● **WORK TO BE COMPLETED**
The expected response is the complete listing below, restated exactly, with its pictures omitted.
━━━━━━━━━━
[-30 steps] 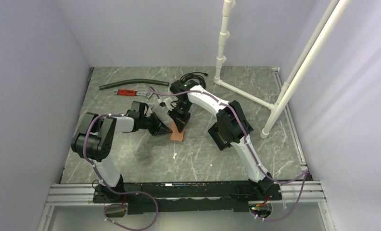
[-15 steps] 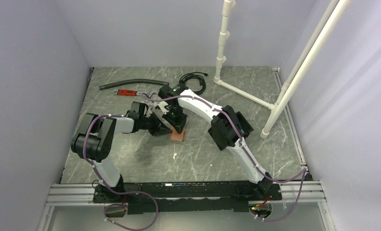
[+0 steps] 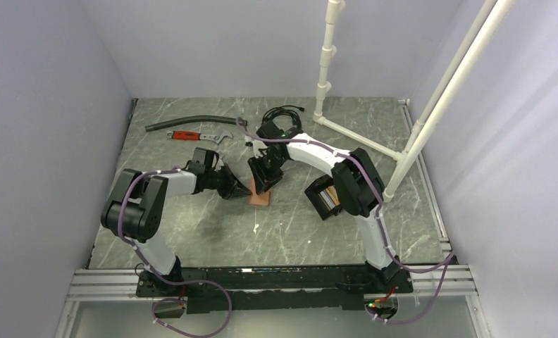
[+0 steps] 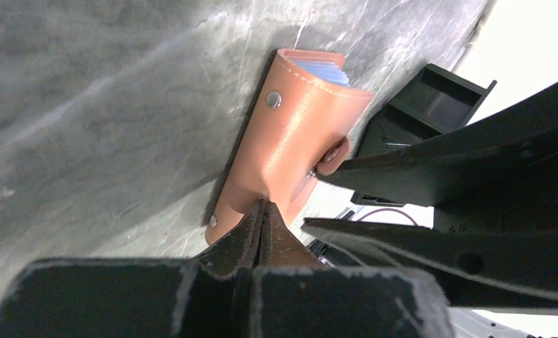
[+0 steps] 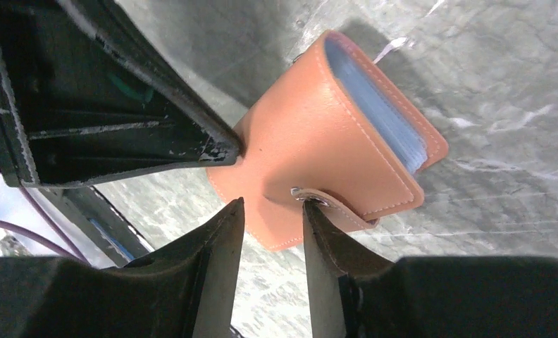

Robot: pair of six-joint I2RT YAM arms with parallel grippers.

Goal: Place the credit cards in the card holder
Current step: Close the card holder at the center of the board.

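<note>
Left wrist: left jaws pinch tan wallet (image 4: 290, 141).

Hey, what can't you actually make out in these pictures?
- Top view: the card holder is partly covered by the right arm; its contents are unclear.
- Top view: the wallet is half hidden under the left gripper and right gripper.
- Right wrist view: only bluish edges show in the wallet; cards or sleeves, and how many, cannot be told.
</note>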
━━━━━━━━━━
● **SOLUTION TO THIS TASK**
[-30 steps] 
[-15 steps] 
[+0 steps] 
[+0 steps] 
[+0 steps] 

Robot: pair of six-joint I2RT YAM arms with parallel grippers.

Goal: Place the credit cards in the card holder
Current step: Close the card holder at the center of the board.

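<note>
Left wrist: left jaws pinch tan wallet (image 4: 290, 141).

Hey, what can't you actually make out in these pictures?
- Top view: the card holder is partly covered by the right arm; its contents are unclear.
- Top view: the wallet is half hidden under the left gripper and right gripper.
- Right wrist view: only bluish edges show in the wallet; cards or sleeves, and how many, cannot be told.
</note>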

Work on this exercise is now finished.